◆ Exercise details ◆
Within the listing below, filter for "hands" and copy every matching line.

___ Dataset content

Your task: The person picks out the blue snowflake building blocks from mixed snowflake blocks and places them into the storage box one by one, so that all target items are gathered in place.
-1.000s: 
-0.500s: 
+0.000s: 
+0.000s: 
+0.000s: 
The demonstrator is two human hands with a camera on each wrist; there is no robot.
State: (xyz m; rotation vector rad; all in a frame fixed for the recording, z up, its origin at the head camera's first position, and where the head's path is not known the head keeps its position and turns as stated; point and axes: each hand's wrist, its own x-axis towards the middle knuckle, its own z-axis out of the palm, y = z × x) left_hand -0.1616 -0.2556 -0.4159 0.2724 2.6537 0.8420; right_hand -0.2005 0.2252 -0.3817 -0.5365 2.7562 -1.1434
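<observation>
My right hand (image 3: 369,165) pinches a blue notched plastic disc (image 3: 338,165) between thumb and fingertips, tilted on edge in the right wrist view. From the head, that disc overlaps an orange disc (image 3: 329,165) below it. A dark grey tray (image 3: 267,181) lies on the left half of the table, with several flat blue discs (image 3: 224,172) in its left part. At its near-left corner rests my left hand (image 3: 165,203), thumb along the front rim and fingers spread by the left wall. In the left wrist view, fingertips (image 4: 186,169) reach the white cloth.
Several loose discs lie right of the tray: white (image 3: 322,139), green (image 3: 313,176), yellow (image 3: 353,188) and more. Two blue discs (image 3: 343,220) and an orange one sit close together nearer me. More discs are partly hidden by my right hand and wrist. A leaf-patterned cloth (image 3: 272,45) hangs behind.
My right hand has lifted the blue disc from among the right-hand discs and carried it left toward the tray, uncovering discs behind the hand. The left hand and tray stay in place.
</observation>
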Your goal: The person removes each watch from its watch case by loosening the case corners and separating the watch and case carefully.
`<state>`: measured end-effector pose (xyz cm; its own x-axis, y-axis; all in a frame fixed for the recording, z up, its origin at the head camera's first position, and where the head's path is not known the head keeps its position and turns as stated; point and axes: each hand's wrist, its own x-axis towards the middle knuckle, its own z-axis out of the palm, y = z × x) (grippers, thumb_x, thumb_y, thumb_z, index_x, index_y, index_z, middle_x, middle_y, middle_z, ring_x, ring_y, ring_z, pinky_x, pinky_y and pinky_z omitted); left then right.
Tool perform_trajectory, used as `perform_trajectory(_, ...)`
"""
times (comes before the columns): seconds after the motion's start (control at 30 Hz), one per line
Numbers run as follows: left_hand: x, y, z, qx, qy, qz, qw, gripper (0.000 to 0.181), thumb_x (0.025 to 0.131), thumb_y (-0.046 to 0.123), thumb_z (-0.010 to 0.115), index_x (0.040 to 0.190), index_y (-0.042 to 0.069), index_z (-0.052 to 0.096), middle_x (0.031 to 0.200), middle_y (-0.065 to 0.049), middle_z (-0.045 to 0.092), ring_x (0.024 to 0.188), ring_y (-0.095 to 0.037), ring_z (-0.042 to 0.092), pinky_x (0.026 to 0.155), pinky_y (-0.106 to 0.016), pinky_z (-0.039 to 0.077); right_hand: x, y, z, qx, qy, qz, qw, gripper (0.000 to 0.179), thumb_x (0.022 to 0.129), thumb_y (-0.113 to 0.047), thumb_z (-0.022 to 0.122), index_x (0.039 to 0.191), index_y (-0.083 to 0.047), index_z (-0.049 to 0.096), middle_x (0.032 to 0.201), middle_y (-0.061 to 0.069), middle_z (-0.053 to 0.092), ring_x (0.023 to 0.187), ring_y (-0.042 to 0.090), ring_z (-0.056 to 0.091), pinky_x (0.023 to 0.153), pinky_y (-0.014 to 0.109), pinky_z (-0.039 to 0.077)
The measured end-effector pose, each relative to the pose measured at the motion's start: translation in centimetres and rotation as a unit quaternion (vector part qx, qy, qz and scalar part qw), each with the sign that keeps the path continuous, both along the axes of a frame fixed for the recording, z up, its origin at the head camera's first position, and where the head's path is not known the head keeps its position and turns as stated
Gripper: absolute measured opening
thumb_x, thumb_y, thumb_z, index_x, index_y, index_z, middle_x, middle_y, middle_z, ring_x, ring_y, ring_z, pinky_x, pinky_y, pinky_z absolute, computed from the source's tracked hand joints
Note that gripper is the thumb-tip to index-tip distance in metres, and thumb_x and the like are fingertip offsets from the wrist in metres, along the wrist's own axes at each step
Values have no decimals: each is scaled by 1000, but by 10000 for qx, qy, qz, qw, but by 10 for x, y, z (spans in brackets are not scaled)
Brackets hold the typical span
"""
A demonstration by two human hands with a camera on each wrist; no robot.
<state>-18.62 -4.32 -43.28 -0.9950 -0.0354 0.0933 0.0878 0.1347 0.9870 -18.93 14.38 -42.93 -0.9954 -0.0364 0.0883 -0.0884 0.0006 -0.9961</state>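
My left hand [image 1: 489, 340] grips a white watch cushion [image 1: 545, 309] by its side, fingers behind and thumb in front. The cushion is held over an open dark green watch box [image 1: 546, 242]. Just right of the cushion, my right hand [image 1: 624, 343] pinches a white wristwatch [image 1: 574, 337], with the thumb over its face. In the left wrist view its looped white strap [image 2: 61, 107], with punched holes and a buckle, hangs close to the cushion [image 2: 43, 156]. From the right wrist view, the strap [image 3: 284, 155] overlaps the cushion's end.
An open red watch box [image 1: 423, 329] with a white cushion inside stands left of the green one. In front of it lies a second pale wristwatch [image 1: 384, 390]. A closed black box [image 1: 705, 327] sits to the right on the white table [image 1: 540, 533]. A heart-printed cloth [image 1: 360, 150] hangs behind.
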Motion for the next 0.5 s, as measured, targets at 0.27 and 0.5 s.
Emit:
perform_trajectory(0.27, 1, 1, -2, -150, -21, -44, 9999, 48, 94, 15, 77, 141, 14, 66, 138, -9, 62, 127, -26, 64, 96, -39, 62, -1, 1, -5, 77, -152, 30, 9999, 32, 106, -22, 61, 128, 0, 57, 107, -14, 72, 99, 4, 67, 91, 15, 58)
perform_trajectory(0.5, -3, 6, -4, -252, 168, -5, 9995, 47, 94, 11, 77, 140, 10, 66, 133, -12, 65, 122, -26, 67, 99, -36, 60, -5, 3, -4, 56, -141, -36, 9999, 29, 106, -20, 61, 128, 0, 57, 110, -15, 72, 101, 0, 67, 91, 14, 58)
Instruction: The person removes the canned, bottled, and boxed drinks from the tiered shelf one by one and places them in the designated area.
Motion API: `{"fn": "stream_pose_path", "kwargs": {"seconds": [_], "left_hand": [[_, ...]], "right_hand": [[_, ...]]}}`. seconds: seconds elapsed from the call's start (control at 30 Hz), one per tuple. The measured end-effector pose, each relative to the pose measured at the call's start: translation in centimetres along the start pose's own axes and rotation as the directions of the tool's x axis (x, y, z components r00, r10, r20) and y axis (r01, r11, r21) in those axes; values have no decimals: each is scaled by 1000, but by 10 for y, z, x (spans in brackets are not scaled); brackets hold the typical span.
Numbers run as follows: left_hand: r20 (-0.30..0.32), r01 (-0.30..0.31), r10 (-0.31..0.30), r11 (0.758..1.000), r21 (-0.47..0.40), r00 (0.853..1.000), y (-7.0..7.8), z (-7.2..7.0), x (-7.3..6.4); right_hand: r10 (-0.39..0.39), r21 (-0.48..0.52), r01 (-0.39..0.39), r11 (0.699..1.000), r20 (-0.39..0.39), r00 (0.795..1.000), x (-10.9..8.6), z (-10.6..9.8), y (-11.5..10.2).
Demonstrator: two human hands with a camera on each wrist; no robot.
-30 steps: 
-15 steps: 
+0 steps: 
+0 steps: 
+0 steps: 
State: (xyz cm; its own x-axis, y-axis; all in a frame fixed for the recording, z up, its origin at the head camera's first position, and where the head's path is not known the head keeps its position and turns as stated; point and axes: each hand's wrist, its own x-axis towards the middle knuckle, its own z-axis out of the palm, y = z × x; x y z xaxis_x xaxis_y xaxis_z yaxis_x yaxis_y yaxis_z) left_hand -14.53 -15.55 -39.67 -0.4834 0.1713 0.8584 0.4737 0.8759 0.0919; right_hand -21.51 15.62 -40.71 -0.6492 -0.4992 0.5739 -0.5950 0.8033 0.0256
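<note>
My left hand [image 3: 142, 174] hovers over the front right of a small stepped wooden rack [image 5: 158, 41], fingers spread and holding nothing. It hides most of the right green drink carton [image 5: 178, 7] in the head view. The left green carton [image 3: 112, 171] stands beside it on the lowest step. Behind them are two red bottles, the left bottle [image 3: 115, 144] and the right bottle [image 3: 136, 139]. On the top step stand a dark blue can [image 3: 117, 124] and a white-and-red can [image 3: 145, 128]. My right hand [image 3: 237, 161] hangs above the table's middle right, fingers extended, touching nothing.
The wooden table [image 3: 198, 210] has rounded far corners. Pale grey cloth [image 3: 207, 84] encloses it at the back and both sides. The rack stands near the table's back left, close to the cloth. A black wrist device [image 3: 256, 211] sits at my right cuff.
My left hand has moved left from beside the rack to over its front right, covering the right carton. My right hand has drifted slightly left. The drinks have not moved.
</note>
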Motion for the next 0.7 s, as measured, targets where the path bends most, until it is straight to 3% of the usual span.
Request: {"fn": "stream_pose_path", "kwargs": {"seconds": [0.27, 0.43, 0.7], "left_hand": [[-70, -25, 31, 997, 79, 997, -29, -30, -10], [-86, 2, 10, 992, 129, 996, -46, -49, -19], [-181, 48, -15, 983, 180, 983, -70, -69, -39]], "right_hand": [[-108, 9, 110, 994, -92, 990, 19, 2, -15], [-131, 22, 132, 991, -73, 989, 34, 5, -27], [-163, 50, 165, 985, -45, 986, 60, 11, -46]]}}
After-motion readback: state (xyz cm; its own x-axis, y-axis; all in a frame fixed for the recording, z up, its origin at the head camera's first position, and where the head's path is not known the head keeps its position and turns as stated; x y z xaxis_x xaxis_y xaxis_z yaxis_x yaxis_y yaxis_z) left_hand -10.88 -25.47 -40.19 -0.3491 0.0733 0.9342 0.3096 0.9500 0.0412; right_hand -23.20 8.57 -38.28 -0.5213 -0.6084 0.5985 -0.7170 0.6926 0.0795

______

◆ Exercise solution ◆
The demonstrator is two human hands with a camera on each wrist; there is no robot.
A demonstration by two human hands with a camera on each wrist; no robot.
Demonstrator: two human hands with a camera on each wrist; no robot.

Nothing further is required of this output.